Corrections officials have until Jan. 22 to notify the court of steps taken to follow the judge’s directives, according to the order. A spokeswoman said the agency said she could not comment on pending litigation.

The order also requires the department to craft policies allowing transgender prisoners “medically necessary social transition,” which includes individualized housing decisions, avoidance of cross-gender strip searches and providing access to “gender-affirming clothing and grooming items.”

A “transgender committee” within the corrections department is no longer permitted to make decisions about medical treatment of gender dysphoria; instead, corrections officials have to ensure those determinations are made by qualified medical professionals, court documents say. The department must also stop its practice of “denying and delaying” appropriate hormone therapy, according to the order.

In the lawsuit, five transgender women claimed inappropriate treatment while housed in multiple Illinois prisons, often describing severe mental health issues stemming from untreated gender dysphoria. Plaintiff Janiah Monroe, who identified as female since she was a child growing up on Chicago’s South Side, waited roughly three years for hormone treatment during incarceration, and it was only provided after several self-castration and suicide attempts, according to the lawsuit.

The plaintiffs were also represented by attorneys from Kirkland & Ellis LLP, King & Spalding LLP and Kennedy Hunt, PC.

The court-ordered reforms in Illinois come as the nation struggles with transgender rights in prisons, jails and other detention facilities.
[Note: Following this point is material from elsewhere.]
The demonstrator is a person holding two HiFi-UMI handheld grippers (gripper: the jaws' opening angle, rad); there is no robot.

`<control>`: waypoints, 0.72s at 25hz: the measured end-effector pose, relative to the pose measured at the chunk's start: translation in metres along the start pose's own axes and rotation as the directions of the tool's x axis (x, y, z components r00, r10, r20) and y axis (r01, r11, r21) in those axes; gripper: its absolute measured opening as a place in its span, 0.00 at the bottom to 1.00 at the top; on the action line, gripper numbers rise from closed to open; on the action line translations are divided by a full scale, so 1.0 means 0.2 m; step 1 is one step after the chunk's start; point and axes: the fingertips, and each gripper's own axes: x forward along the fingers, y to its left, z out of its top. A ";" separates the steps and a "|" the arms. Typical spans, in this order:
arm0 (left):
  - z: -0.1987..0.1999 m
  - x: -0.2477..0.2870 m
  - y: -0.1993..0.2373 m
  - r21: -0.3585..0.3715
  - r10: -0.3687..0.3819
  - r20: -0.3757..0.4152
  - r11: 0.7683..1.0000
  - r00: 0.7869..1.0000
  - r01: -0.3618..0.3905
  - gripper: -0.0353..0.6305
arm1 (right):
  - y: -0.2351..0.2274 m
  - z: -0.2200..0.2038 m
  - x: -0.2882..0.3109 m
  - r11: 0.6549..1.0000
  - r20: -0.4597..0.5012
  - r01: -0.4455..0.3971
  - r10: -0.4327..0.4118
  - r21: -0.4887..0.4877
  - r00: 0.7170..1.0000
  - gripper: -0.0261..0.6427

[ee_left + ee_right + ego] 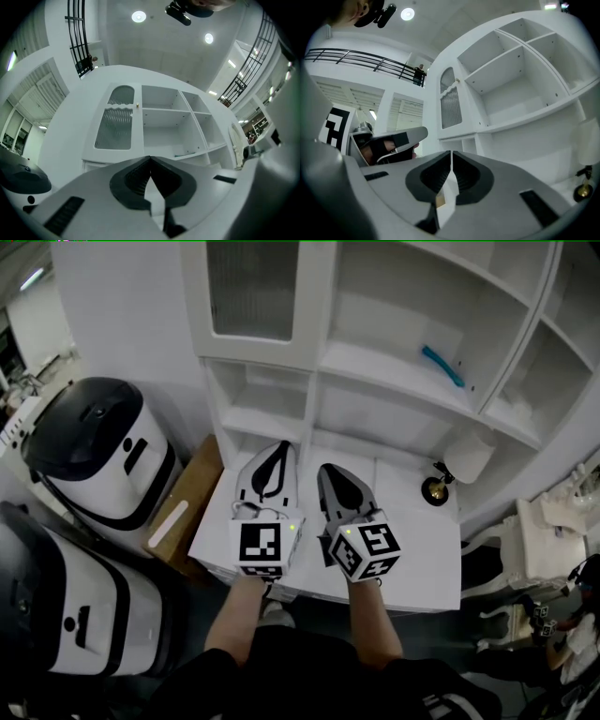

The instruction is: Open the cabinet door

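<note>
Jaws pressed together and empty, the left gripper (279, 447) and right gripper (329, 469) are held side by side above the white counter (412, 549), well short of the door (253, 292). The door, ribbed glass in a white frame, stands shut at the cabinet's upper left, beside the open shelves (403, 371). The task looks to be at the approach stage. The next move likely calls for one gripper to rise to the small knob (138, 105) on the door's right edge, part its jaws, clamp on and pull outward.

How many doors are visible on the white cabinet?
1. The ribbed-glass door stands at the upper left of the cabinet; every other compartment in view is open. More doors may lie outside the pictures.
</note>
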 end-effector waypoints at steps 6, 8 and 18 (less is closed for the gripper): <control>0.13 0.20 0.17 0.066 -0.024 0.060 0.998 0.998 0.020 0.07 | -0.04 0.19 0.23 0.998 0.086 -0.001 0.006 -0.058 0.996 0.07; 0.20 0.28 0.21 0.074 -0.048 0.078 0.996 0.996 0.043 0.07 | -0.05 0.25 0.29 0.997 0.108 0.001 0.007 -0.074 0.994 0.07; 0.55 0.60 0.28 0.189 -0.119 0.228 0.979 0.966 0.076 0.07 | -0.07 0.45 0.48 0.983 0.184 0.035 -0.001 -0.183 0.983 0.07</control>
The Trump administration in 2018 rolled back various protections for transgender inmates in federal prisons that had been established during the Obama administration. New guidelines use biological sex as the initial determination for housing, and gender identity would only be used in rare cases, the Federal Bureau of Prisons’ Transgender Offender Manual states. The change followed a 2016 federal lawsuit in Texas, where several female inmates compared sharing housing with prisoners who are transgender to “cruel and unusual punishment.”
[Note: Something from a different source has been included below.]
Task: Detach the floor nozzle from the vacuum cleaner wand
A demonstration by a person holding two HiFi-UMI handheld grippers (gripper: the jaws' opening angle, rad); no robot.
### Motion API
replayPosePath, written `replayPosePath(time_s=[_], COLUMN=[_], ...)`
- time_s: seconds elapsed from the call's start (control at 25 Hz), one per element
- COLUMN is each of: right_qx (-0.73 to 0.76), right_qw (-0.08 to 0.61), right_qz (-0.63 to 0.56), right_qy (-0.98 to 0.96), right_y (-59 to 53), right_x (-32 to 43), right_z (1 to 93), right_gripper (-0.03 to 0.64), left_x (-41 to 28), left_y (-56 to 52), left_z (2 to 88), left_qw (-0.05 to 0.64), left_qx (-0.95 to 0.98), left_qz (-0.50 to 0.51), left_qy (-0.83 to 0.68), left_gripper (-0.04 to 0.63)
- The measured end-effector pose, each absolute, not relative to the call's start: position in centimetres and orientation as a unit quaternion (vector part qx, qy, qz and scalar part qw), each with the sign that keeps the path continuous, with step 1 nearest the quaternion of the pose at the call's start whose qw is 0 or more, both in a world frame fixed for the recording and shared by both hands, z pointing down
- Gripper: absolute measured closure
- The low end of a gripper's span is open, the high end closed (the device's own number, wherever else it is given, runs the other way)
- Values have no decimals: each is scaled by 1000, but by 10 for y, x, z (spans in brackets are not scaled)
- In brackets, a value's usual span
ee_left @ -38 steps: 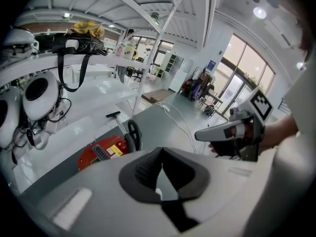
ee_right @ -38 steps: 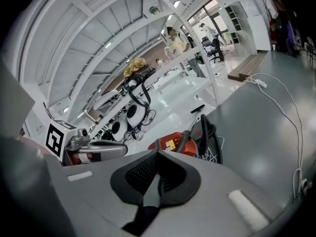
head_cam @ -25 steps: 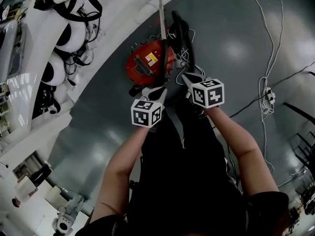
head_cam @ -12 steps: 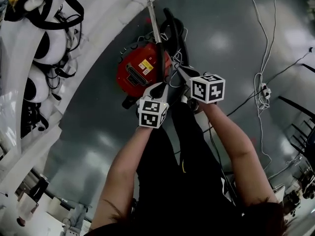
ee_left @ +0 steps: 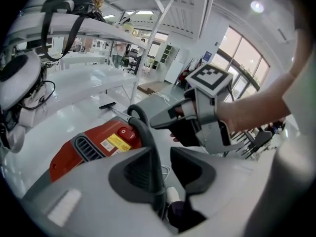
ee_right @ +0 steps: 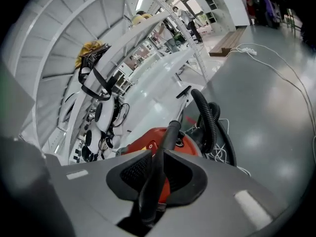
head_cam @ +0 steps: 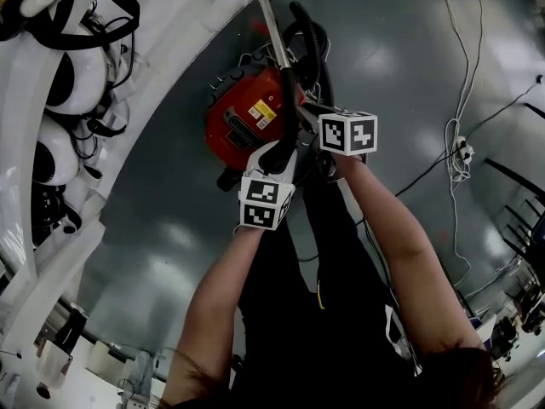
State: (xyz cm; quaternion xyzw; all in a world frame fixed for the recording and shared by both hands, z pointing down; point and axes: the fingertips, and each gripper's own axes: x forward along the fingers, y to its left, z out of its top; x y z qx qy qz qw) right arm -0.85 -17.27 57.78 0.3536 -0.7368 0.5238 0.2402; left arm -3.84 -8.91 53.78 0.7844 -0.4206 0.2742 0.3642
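Note:
A red canister vacuum sits on the grey floor. Its metal wand runs up out of the head view. The black floor nozzle lies at the wand's far end, also in the right gripper view. A black handle tube rises from the vacuum toward me. My left gripper straddles it low down, jaws opening, with the tube by the left pad and a gap on the other side. My right gripper straddles it higher up, jaws opening, pads not pressing.
White curved shelving with white rounded gear and black straps stands at the left. The black ribbed hose coils behind the vacuum. A white cable and power strip lie on the floor at the right.
Both grippers have come down onto the vacuum's black handle tube. Their jaws were shut in the air and now stand parted around the tube.

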Motion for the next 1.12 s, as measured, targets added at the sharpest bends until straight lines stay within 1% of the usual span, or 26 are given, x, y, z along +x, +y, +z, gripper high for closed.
replayPosePath(time_s=[0.2,0.28,0.36,0.4,0.48,0.56,0.72,0.8,0.92,1.12], right_qx=[346,338,323,316,314,322,317,312,314,309], right_qw=[249,239,235,239,253,265,271,269,256,245], right_qz=[550,568,583,584,580,580,602,612,631,651], right_qy=[-718,-711,-708,-708,-708,-700,-681,-675,-662,-648], right_y=[-180,-183,-181,-180,-179,-180,-181,-181,-181,-171], right_x=[-17,-18,-22,-24,-27,-28,-30,-30,-28,-27], right_z=[603,607,609,610,612,615,621,621,620,612], right_gripper=[509,466,436,432,431,444,442,440,462,469], left_x=[-44,-44,-43,-43,-42,-42,-38,-33,-29,-22], left_y=[-87,-86,-84,-84,-86,-91,-99,-100,-99,-94], left_z=[554,558,561,562,564,565,570,571,571,570], left_qw=[380,383,384,384,387,393,397,400,404,405], left_qx=[778,777,776,776,772,768,767,769,770,773], left_qz=[275,275,275,275,270,263,262,260,263,268], left_qy=[-418,-417,-418,-420,-426,-433,-431,-425,-418,-408], left_gripper=[448,434,428,422,413,410,408,402,391,364])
The Chicago-based American Medical Association in 2018 urged prison and jail systems to adopt policies allowing transgender inmates to be housed in facilities based on their gender identity. The organization noted that transgender populations report higher rates of violence during incarceration, citing a study of California prisons where 59% of transgender inmates experienced sexual assault compared with a little over 4% of the overall prison population.

“Support the ability of transgender prisoners to be placed in facilities, if they so choose, that are reflective of their affirmed gender status, regardless of the prisoner’s genitalia, chromosomal make-up, hormonal treatment, or non-, pre-, or post-operative status,” the organization said in a written statement.
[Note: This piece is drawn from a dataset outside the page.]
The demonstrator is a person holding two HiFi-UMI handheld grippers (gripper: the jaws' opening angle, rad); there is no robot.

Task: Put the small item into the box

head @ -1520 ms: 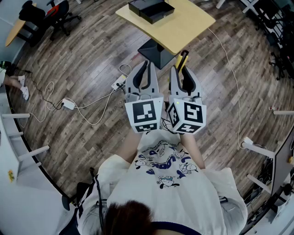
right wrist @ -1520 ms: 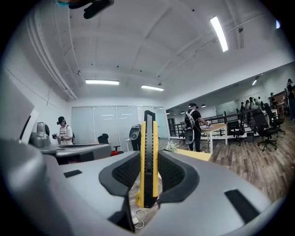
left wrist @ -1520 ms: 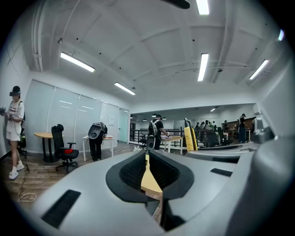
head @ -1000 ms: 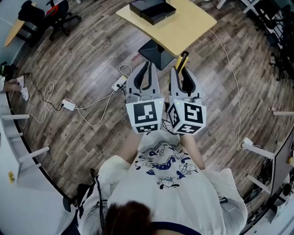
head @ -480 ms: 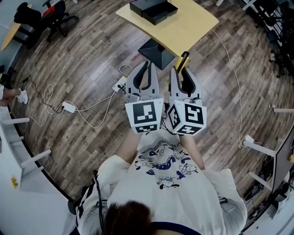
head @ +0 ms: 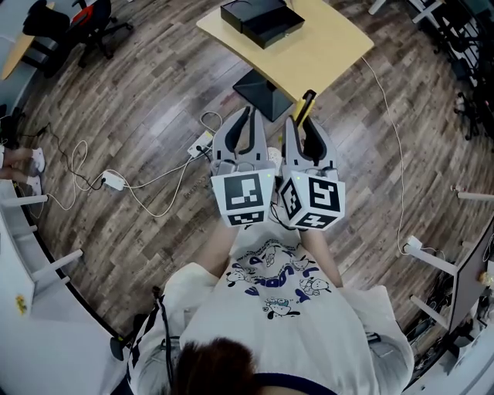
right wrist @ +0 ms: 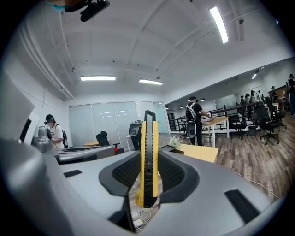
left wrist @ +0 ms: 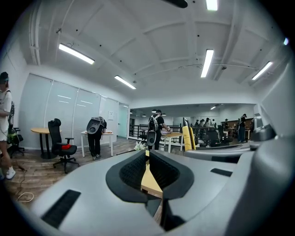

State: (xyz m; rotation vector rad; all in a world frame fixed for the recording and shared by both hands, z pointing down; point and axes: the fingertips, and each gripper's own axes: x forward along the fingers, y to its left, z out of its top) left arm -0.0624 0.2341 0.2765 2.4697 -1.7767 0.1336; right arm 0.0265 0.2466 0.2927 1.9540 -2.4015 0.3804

The Illinois Department of Corrections came under fire for its treatment of transgender inmates in 2018, when Rosenstengel had mandated agency officials develop training on transgender issues for all staff statewide.

That directive was in response to a lawsuit by Strawberry Hampton, a transgender inmate from Chicago’s South Side who described being treated like a “sex slave” while housed in men’s prisons across the state, claiming abuse by both corrections staff and fellow inmates.

In late 2018, the department granted Hampton’s request for a rarely issued transfer to a women’s prison in alignment with her gender identity.

Hampton, who was released from prison in July, had described drastic improvements in her physical safety and mental health once she was housed at a facility for women.

“At the end of the day, I’m safe here, I feel good,” she had told the Tribune in January, shortly after her arrival at Logan Correctional Center, a women’s prison in central Illinois. “I don’t have to worry about someone trying to attack me for being a woman.”